## What the task requires
Exactly reproduce the lines from the one containing "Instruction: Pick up" through the last line of the data, both ends included, leaving out pictures.
Stored data below:
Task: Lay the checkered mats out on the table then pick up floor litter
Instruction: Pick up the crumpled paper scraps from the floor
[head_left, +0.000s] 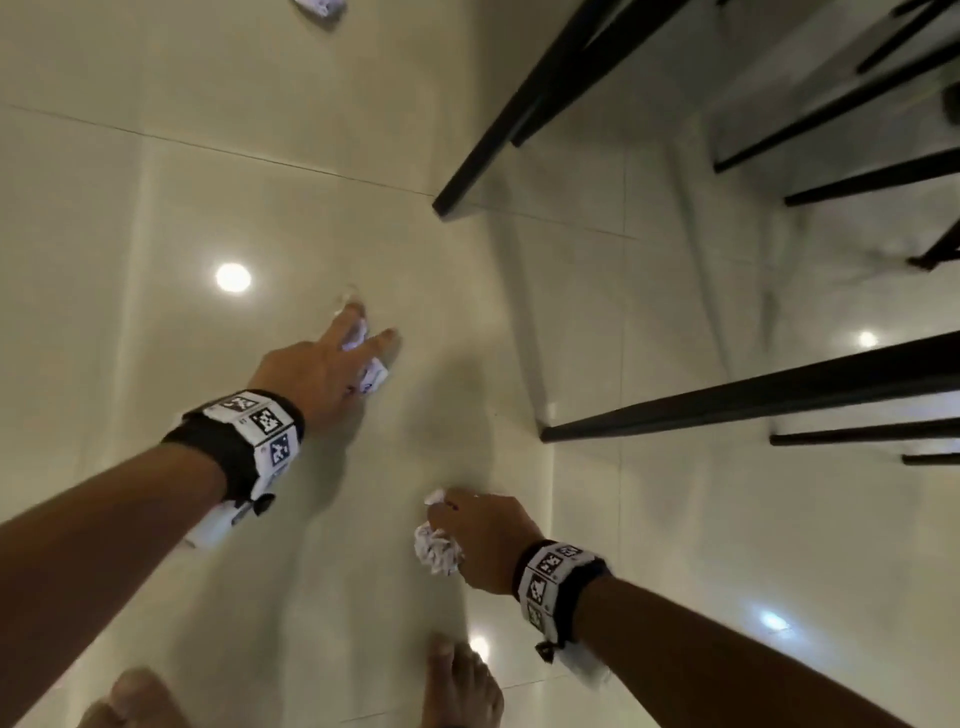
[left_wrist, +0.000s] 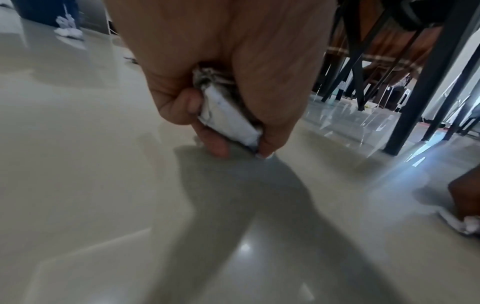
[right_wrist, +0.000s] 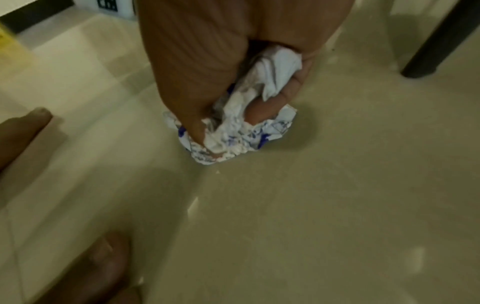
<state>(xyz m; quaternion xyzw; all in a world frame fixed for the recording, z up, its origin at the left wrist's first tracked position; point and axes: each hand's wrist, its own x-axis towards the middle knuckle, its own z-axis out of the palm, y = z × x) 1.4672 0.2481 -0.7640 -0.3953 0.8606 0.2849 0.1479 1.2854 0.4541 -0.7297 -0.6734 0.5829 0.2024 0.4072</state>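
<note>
Two hands full: left hand pinches a folded paper, right hand clutches a crumpled wad. Third scrap lies far ahead, left hand nearer.

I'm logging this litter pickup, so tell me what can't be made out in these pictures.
- Mats and table top: outside every view; only black table legs show.
- Left hand paper: printing hidden by the fingers, blurred.
- Far litter: cut off by the head view's top edge.
- Right hand crumpled paper: blue print too blurred to read.
</note>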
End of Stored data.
## Response area
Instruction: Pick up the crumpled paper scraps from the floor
[head_left, +0.000s] 
[left_wrist, +0.000s] 
[right_wrist, +0.000s] 
<state>(xyz m; quaternion xyzw; all in a world frame fixed for the recording, z up, its origin at the left wrist's first tracked position; point and axes: each hand's wrist, its own x-axis towards the middle knuckle, its own z-axis out of the palm, y = z × x) 1.4672 0.2481 -0.7640 -0.3953 0.8606 0.2849 0.1479 1.2854 0.4541 -0.7297 -0.6734 0.5829 0.2024 0.4072</state>
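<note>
Two hands full: left hand pinches a folded paper, right hand clutches a crumpled wad. Third scrap lies far ahead, left hand nearer.

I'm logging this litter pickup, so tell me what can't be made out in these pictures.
- Mats and table top: outside every view; only black table legs show.
- Left hand paper: printing hidden by the fingers, blurred.
- Far litter: cut off by the head view's top edge.
- Right hand crumpled paper: blue print too blurred to read.
</note>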

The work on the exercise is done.